Grad Seminar: Feature Analysis and Classification of Inflammatory Bowel Disease and Hidradenitis Suppurativa Using Data Mining

Monday, March 6, 2023 2:30 pm - 3:30 pm EST (GMT -05:00)

Abstract

Inflammatory Bowel Disease (IBD) refers to a group of conditions that primarily affect the gut and cause inflammation. In contrast, Hidradenitis Suppurativa (HS) is a chronic immune-mediated condition characterized by boils in a person's underarms, groyne, and/or under their breasts. In recent years, the research on HS has been gaining a growing level of interest in light of reliable recognition of these two diseases (i.e., IBD and HS) becoming crucial in clinical settings.

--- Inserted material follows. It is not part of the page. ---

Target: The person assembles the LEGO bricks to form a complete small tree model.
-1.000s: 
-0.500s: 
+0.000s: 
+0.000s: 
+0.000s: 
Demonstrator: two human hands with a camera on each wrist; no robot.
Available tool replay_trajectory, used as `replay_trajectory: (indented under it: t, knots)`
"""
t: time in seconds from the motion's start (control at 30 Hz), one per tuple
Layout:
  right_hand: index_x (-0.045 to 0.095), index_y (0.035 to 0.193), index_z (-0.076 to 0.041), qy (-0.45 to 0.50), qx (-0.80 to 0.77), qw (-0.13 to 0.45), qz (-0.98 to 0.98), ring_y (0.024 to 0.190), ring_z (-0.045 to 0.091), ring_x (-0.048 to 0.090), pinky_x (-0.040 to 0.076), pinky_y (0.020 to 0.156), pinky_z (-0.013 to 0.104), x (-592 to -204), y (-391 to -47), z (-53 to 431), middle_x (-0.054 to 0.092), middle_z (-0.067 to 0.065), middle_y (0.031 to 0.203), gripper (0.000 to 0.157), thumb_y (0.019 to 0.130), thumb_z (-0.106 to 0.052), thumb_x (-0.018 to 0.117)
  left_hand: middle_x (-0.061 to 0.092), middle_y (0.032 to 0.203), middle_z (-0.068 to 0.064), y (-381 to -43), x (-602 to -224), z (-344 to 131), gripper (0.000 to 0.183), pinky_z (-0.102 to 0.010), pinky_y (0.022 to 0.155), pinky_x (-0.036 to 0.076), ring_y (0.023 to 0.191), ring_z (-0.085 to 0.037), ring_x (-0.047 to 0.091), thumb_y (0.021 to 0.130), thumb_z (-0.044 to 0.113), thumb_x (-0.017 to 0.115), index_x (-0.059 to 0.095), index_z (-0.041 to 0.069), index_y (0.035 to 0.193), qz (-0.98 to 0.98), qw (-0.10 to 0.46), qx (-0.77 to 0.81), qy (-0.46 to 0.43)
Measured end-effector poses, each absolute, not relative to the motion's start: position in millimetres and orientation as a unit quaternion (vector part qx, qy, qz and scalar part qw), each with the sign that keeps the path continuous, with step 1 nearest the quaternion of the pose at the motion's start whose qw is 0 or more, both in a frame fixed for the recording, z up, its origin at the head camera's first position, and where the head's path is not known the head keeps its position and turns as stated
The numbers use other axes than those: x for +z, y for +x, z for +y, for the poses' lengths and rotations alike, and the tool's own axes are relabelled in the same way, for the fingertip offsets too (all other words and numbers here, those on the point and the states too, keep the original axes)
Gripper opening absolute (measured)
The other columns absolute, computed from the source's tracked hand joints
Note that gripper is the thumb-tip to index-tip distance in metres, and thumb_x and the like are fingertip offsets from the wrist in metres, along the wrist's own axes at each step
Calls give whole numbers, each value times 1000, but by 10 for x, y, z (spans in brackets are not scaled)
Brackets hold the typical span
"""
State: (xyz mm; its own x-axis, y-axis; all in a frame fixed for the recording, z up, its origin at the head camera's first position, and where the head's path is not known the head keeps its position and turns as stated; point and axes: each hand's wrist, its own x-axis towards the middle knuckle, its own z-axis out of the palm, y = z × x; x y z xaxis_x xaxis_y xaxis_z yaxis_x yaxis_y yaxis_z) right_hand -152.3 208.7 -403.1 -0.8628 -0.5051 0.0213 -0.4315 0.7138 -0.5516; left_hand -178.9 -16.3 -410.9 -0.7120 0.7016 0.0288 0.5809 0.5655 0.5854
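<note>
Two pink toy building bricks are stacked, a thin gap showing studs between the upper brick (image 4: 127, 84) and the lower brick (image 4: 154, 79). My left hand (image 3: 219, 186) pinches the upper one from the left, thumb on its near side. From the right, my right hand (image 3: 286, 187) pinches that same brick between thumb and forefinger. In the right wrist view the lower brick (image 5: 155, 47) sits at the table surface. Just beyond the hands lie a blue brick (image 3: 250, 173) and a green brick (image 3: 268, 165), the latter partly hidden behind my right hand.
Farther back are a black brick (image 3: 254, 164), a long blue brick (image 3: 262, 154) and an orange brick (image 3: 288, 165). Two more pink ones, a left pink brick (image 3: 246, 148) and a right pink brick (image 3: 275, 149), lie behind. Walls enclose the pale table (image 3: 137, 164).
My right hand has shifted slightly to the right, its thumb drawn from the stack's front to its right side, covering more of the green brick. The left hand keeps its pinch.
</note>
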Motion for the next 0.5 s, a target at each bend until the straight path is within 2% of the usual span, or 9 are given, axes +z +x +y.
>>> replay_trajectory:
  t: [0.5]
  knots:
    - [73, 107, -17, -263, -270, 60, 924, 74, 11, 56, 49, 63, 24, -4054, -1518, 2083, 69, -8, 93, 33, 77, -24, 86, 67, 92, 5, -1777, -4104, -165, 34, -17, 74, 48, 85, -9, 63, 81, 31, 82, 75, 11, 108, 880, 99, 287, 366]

In this study, multiple machine learning and data mining algorithms will be investigated to shed light on HS versus IBD distinction, methods such as Decision Tree, Random Forest, Naive Bayes, and k-Nearest Neighbor algorithms. These potential solution to recognize HS-IBD boundaries are used to classify IBD and HS disease based on multiple features such as age, illness history, and clinical observations. The thesis conducts a comparative study on the various classification strategies which can be achieved through the use of machine learning in order to recognitize these two diseases. These methods have been applied to the IBD/HS dataset that was collected by the medical professionals at the Mayo clinic, Rochester, MN, USA. The information consists of 198 data records and 52 attributes; however, data cleaning process was necessary before employing the machine learning. During the evaluation, the performance of approaches were compared with respect to their accuracy as the commonly used metric. Based on the findings of the conducted comparisons, it was discovered that the random forest approach performed the best, achieving an accuracy of (93.8 %) for a reduced dataset that contained 20 features for each patient. The detailed results analysis is supported by several visualization techniques such as t-SNE.

In addition, the thesis makes an effort to determine a precise set of criteria and identify the features that are the most significant in separating these two diseases from one another. The results of this study provide medical professionals with the opportunity to investigate aspects that previously were assumed to not play a significant role in clinical practice. To the best of author’s knowledge, this is the first applied study to utilize machine learning and data mining techniques for the IBD and HS classification.

Presenter

Soheila Nadalian, MASc candidate in Systems Design Engineering 

Attending this seminar will count towards the graduate student seminar attendance milestone!